Problem to work on =>
Stopping right after the line with "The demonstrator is", please reproduce the material below exactly from its first line.

Given data =>
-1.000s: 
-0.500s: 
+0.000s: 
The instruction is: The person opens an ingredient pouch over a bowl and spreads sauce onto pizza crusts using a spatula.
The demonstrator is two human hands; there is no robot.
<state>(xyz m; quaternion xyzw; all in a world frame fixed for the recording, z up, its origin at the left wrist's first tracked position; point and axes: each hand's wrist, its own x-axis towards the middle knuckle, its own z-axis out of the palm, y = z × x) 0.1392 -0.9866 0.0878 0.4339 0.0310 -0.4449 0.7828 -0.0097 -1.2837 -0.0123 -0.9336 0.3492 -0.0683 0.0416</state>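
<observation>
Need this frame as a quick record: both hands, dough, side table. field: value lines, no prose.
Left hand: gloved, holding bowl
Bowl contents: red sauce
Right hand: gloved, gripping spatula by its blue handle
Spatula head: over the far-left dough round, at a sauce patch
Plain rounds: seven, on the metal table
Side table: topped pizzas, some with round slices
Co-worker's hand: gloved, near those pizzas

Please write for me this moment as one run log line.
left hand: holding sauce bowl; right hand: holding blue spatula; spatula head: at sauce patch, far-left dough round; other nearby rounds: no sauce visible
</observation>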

Expected answer =>
-1.000s: 
-0.500s: 
+0.000s: 
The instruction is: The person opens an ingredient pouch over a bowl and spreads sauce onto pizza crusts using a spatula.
The demonstrator is two human hands; there is no robot.

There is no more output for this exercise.